Chancellor Rishi Sunak is expected to pare back the annual commitment from 0.7 per cent of national income to 0.5 per cent in next week’s spending review.
The cut would mean a saving of about £4 billion a year – which, proponents say, could be pumped into mitigating the domestic effects of the coronavirus pandemic.
But, speaking ahead of this week’s virtual G20 meeting, Mr Cameron said: “Abandoning the 0.7 target for aid would be a moral, strategic and political mistake.
“Moral, because we should be keeping our promises to the world’s poorest. A strategic error, because we would be signalling retreat from one of the UK’s vital acts of global leadership.
“And a political mistake because the UK is about to chair the G7 and important climate change negotiations.”
Speaking to the Daily Telegraph, the former Conservative leader added: “I hope the PM will stick to his clear manifesto promise, maintain UK leadership and save lives.”
Mr Blair, meanwhile, said foreign aid – and the 0.7 per cent target – had been a “great British soft power achievement” and that it had saved millions of lives in Africa by reducing deaths from malaria and HIV.
The former Labour leader said: “It’s enlightened self-interest. Neither the challenge of climate or Covid-19 can be met without Africa. Nor can those of extremism and uncontrolled immigration. To change it is a profound strategic mistake.”

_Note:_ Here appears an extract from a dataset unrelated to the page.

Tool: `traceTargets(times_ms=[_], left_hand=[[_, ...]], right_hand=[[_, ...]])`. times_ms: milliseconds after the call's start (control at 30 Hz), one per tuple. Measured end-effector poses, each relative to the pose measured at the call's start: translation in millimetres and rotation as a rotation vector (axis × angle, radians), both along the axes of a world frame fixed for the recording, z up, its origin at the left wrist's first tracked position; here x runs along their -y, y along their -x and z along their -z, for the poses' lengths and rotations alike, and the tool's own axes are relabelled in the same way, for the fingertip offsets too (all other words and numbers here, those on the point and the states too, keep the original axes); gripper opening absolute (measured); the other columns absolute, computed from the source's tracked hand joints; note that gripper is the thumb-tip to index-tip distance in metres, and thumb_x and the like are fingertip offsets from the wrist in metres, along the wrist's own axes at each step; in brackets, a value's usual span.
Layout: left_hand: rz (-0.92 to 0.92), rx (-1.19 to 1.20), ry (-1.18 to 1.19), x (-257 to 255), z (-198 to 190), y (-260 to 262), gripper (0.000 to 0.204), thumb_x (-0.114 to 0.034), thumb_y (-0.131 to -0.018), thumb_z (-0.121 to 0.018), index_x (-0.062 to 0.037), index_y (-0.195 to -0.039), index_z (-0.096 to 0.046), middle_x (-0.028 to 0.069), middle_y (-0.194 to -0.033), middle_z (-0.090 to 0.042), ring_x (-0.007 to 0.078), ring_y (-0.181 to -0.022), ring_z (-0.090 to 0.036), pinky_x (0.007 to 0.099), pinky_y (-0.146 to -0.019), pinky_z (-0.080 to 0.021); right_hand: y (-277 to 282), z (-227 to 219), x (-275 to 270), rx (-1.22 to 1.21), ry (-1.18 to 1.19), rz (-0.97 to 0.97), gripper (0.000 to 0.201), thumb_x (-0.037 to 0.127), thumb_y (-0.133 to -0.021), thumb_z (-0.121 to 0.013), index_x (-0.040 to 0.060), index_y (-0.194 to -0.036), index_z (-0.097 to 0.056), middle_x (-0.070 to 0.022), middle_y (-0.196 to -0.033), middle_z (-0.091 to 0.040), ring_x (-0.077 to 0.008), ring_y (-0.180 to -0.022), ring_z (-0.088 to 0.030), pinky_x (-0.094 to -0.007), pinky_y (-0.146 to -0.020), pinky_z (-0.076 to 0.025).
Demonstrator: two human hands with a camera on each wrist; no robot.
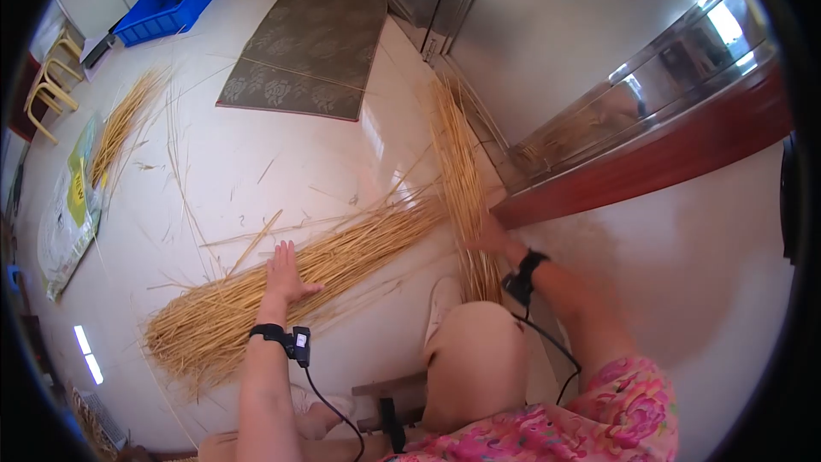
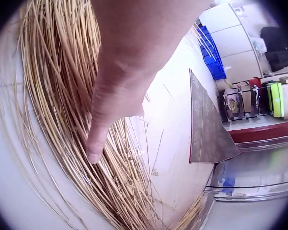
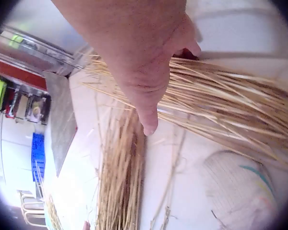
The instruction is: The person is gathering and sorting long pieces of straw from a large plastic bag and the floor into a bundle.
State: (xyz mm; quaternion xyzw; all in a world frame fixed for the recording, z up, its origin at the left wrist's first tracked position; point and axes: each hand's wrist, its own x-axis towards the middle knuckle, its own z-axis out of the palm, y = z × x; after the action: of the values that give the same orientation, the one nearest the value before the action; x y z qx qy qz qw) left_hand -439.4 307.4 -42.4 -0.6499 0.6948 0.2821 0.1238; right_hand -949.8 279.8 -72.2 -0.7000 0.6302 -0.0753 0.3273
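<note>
A thick bundle of golden straw (image 1: 214,316) lies slantwise on the floor before the person. Over its middle is the left hand (image 1: 286,278), fingers straight and thumb spread to the side. In the left wrist view its thumb (image 2: 98,141) points down over the stalks. A second, narrower straw bundle (image 1: 462,171) lies across the right end of the first, beside the doorway. The right hand (image 1: 492,235) spans this narrower bundle from above and grips it, thumb (image 3: 149,120) on one side and fingers (image 3: 189,40) on the other. Its palm side is hidden.
A smaller straw pile (image 1: 124,124) rests by a plastic sack (image 1: 73,205) at the left. A dark patterned mat (image 1: 299,43), blue crate (image 1: 171,4) and small stools (image 1: 56,77) stand farther back. A metal door (image 1: 581,34) with a red sill (image 1: 650,171) borders the right.
</note>
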Motion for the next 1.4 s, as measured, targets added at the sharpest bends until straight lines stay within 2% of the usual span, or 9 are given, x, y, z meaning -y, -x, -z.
traceTargets(times_ms=[167,267,367,567,633,900,1033,1133,1400], left_hand=[[0.114,0.100,-0.099,4,1,36,0.126,-0.057,-0.052,-0.078,-0.0105,-0.144,-0.005,0.0181,-0.146,-0.019,0.0328,-0.137,-0.013,0.0521,-0.109,-0.011],[0.096,0.152,-0.006,-6,17,42,0.114,-0.047,-0.055,-0.080,-0.0128,-0.142,-0.015,0.0153,-0.134,-0.036,0.0332,-0.128,-0.028,0.0532,-0.106,-0.017],[0.054,0.109,0.066,-16,33,37,0.094,-0.036,-0.057,-0.081,-0.0130,-0.134,-0.032,0.0124,-0.121,-0.045,0.0312,-0.118,-0.039,0.0521,-0.104,-0.022],[0.046,-0.028,0.179,-32,49,14,0.058,-0.018,-0.057,-0.078,-0.0114,-0.108,-0.051,0.0107,-0.102,-0.052,0.0303,-0.102,-0.048,0.0475,-0.095,-0.032],[0.051,-0.032,0.182,-37,54,-1,0.055,-0.015,-0.056,-0.077,-0.0112,-0.105,-0.052,0.0110,-0.100,-0.053,0.0308,-0.099,-0.049,0.0462,-0.092,-0.034],[-0.013,0.025,0.225,-59,39,-58,0.053,-0.007,-0.057,-0.073,-0.0097,-0.105,-0.051,0.0114,-0.100,-0.051,0.0315,-0.098,-0.049,0.0452,-0.089,-0.035],[-0.081,0.039,0.280,-60,29,-66,0.056,-0.006,-0.058,-0.073,-0.0097,-0.108,-0.049,0.0115,-0.103,-0.051,0.0313,-0.100,-0.048,0.0457,-0.091,-0.035],[-0.124,0.049,0.279,-53,25,-67,0.058,-0.007,-0.059,-0.074,-0.0097,-0.110,-0.048,0.0118,-0.104,-0.050,0.0316,-0.101,-0.048,0.0458,-0.092,-0.034],[-0.147,0.005,0.247,-31,9,-35,0.076,-0.017,-0.060,-0.079,-0.0121,-0.126,-0.042,0.0129,-0.111,-0.047,0.0307,-0.110,-0.044,0.0480,-0.101,-0.028]], right_hand=[[-28,1,-64,-0.144,-0.032,0.368,0.117,0.041,-0.056,-0.081,0.0038,-0.141,-0.010,-0.0284,-0.130,-0.036,-0.0412,-0.122,-0.035,-0.0430,-0.098,-0.036],[-54,-24,-73,-0.345,-0.336,0.500,0.111,0.032,-0.061,-0.077,0.0040,-0.141,-0.006,-0.0272,-0.133,-0.031,-0.0410,-0.124,-0.031,-0.0443,-0.096,-0.037],[-47,-3,-90,-0.351,-0.184,0.533,0.103,0.025,-0.065,-0.072,0.0040,-0.142,-0.006,-0.0282,-0.122,-0.044,-0.0405,-0.115,-0.043,-0.0446,-0.090,-0.041],[-3,9,-131,-0.194,-0.150,0.609,0.056,0.021,-0.068,-0.065,0.0008,-0.115,-0.042,-0.0222,-0.080,-0.057,-0.0415,-0.077,-0.057,-0.0448,-0.073,-0.046],[11,4,-153,-0.143,-0.092,0.559,0.046,0.020,-0.072,-0.063,-0.0001,-0.108,-0.041,-0.0251,-0.083,-0.058,-0.0417,-0.080,-0.059,-0.0459,-0.070,-0.047],[1,-51,-238,0.003,-0.061,0.581,0.038,0.022,-0.083,-0.057,-0.0022,-0.107,-0.039,-0.0265,-0.084,-0.059,-0.0412,-0.080,-0.060,-0.0446,-0.067,-0.048],[21,-23,-295,0.098,-0.172,0.642,0.043,0.023,-0.084,-0.057,-0.0039,-0.110,-0.036,-0.0276,-0.087,-0.058,-0.0394,-0.080,-0.061,-0.0424,-0.064,-0.049],[12,-29,-301,0.011,-0.378,0.716,0.046,0.025,-0.084,-0.058,-0.0042,-0.113,-0.037,-0.0260,-0.092,-0.059,-0.0357,-0.083,-0.061,-0.0407,-0.067,-0.049],[23,-49,-285,0.057,-0.486,0.627,0.040,0.026,-0.087,-0.056,-0.0009,-0.114,-0.044,-0.0168,-0.093,-0.059,-0.0252,-0.083,-0.059,-0.0350,-0.070,-0.048]])
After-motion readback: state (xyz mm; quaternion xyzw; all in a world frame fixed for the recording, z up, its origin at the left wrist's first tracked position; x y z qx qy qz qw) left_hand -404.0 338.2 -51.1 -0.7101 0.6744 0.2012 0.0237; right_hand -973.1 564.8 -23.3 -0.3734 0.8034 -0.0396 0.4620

The interventions came after Boris Johnson had already been urged to rethink the plan in a letter signed by 185 development and humanitarian charity leaders including Save The Children, Greenpeace UK, and Unicef UK.
“Now is not the time to renege on our promise to spend 0.7 per cent of our gross national income on aid and development,” they wrote.
“Stepping back from our international commitments is not the solution and risks damaging the UK’s standing globally as we define our role in the world post-Brexit.
“A u-turn on your manifesto commitment twould signal we are a nation willing to balance its books on the backs of the world’s most marginalised people, many of whom are dealing with the impact of Covid-19 on top of existing hardship.”
Mr Johnson’s official spokesman responded to the letter by drawing attention to the fact that the legislation enshrining the 0.7 per cent target in UK law explicitly acknowledged it might not always be met.